Agriculture in most countries is depressed. No country will take a chance at the present moment on opening its doors by removing tariffs on agricultural produce and allowing other countries to dump their stuff. Every country appears to be agreed that the best policy to pursue is to have protection for agricultural produce. The fact that we are to an increasing extent depending on our home market and on more home production is a source of satisfaction to us. That is the same policy that is adopted by other countries.

I have no very pronounced view as to whether this motion should be accepted. I think it would be much more useful if it were framed in a more detailed way and if there were some indication given to the Executive Council as to who are the people who could give advice. I think the only point that matters is whether there are people who would be useful on such an inquiry. If we knew that there are such people available we would have no hesitation in asking them to inquire into the condition of the agricultural industry here and advise us how best to shape our policy for the future.
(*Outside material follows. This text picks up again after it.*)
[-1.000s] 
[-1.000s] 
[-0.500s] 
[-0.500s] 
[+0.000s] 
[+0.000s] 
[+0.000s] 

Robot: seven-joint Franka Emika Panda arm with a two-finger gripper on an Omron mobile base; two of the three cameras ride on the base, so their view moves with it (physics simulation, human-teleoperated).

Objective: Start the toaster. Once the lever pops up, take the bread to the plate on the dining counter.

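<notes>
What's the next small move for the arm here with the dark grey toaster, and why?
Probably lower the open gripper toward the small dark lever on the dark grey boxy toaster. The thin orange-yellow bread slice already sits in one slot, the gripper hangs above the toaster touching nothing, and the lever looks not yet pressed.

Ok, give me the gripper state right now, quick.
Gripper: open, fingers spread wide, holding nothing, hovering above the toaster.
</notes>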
There is one particular point to which I would like to refer. As Senator Quirke said, we have taken a certain stand in this matter. We are perfectly certain that we have taken a just stand on behalf of the Irish people. As long as we are the Government we are going to remain where we are as regards our stand against England on this financial question. We have taken responsibility for it and were not afraid to go back to the people after they had got a taste of what it meant and to say to them: "We have done this. You know what this economic war means and we are before you again——"
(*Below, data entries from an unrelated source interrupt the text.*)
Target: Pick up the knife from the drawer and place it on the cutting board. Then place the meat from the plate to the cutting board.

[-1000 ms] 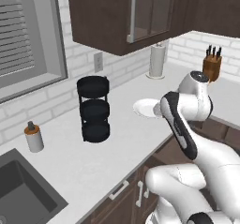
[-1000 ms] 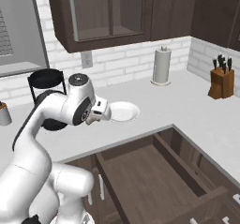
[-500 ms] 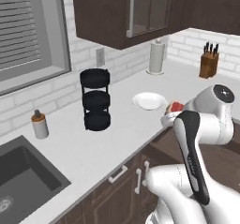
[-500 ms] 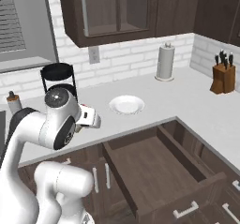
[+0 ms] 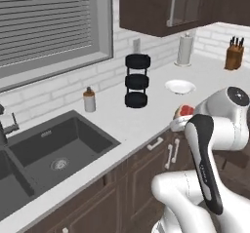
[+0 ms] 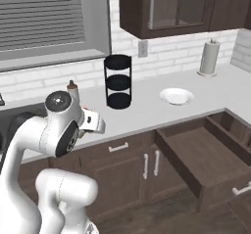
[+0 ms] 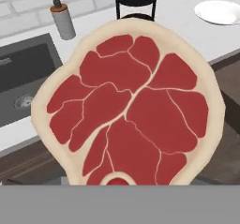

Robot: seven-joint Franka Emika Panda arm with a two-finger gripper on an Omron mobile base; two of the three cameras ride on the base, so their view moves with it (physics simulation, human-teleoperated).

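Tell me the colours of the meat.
The meat is red, split by thin pale lines, with a pale tan rim. The hand view shows it best.

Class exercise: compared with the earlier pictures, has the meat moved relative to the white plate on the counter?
Yes. The meat, held in the pincer, is off the plate and has been carried toward the sink side, away from it.

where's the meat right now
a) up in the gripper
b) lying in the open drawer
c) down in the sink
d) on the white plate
a: the meat sits right in front of the hand camera, off the counter, while the white plate on the counter and the open drawer both look bare.
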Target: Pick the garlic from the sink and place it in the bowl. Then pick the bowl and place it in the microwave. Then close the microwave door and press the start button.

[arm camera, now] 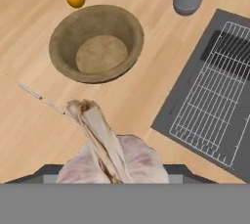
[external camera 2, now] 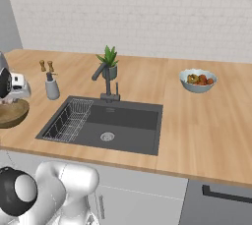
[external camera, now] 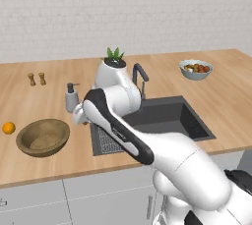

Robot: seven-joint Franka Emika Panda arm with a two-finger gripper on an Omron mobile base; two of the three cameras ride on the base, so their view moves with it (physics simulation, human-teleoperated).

Not the majority of the people.

There is a majority of us at any rate. We have taken that responsibility and we mean to be responsibility for it. If I have given any indication that I would favour a public inquiry it is not because we want to remove this responsibility from our shoulders, but I want to show that we are not so conceited as to think that others would not know more about it than we would.
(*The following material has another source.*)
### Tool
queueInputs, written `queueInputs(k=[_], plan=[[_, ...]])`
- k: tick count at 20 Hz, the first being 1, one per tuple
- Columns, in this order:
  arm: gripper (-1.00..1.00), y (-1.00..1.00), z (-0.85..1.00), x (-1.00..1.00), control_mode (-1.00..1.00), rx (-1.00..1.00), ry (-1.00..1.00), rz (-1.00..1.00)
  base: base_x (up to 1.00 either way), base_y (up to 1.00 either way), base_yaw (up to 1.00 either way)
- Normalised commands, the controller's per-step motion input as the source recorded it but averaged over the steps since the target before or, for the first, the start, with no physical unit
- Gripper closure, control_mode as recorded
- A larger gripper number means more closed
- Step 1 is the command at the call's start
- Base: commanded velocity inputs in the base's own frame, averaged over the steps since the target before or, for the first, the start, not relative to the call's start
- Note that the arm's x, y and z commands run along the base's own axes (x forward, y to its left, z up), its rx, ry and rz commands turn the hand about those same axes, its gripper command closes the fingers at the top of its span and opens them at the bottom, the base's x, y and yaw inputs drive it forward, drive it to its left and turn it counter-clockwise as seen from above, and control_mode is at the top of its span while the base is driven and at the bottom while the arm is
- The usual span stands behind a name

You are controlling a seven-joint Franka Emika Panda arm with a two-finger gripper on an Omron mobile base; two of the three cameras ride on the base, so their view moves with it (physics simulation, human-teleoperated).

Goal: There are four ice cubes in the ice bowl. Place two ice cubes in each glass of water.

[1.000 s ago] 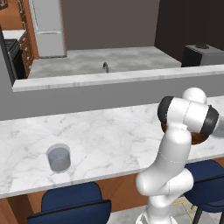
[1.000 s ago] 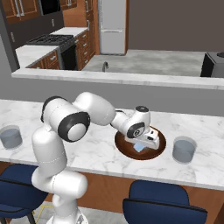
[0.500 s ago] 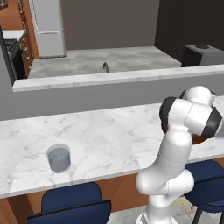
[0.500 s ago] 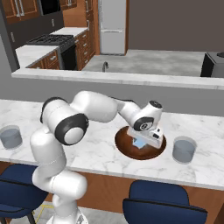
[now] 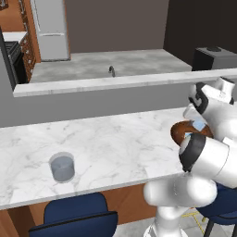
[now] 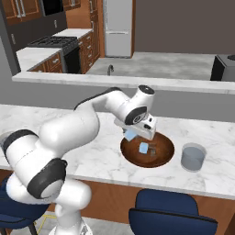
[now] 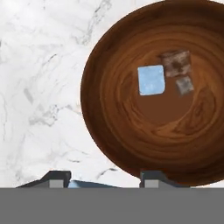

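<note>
Wood-grained round bowl (image 7: 131, 144), translucent cube (image 7: 151, 80)

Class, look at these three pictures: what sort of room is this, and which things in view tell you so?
A home kitchen, rendered rather than real. A stove and a fridge stand against the back wall, a sink tap sits in the far worktop, and blue stools line a marble breakfast bar.

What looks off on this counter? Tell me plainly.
Nothing is spilled or tipped. One oddity: in the hand view, two cubes in the ice bowl look mottled brown-grey, unlike the pale-blue ice cube beside them.
</note>
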Motion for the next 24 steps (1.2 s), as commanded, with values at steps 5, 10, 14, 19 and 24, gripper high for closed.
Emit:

As regards the last part of the Minister's remarks, I only make this comment that there is a big difference between a taste and a surfeit. The people did get a taste of this before but now they have got a surfeit. This motion only comes from me as a reasoned suggestion to the Executive Council. If they do not see the need of an inquiry that is well and good. But feeling strongly that the problem is one of great national importance, that we are moving towards a very unbalanced condition and that the balance will not be restored by industrialism I moved my motion. I agree to a certain extent with Senator Johnson that you cannot confine it to agriculture. It may be mainly from the point of view of agriculture but you must have regard as well to the industrial position and to the general economic factors. If the Executive Council do not think this motion is necessary well and good. I was hoping that they would see the urgency of that problem and deal with it in whatever form they considered best. I do feel strongly that it is disastrous to let this question drift and that there is a certain responsibility directly on the Government to undertake regulations or to be driven to make regulations as to the best way in which to deal with this question that is so important for the country. That is the reason why I am satisfied, after close examination, that there is a necessity for this motion. However I leave myself in the hands of the House with regard to it.

Cathaoirleach

Will you withdraw the motion, Senator Sir John Keane, or do you want a division on it?

I am quite prepared to withdraw the motion. The Minister knows the position. Owing to the small number of members now in the House, I do not want it to go to a division.

Motion, by leave, withdrawn.
The House adjourned at 7.45 until 3 o'clock on Wednesday, 31st of May, 1933.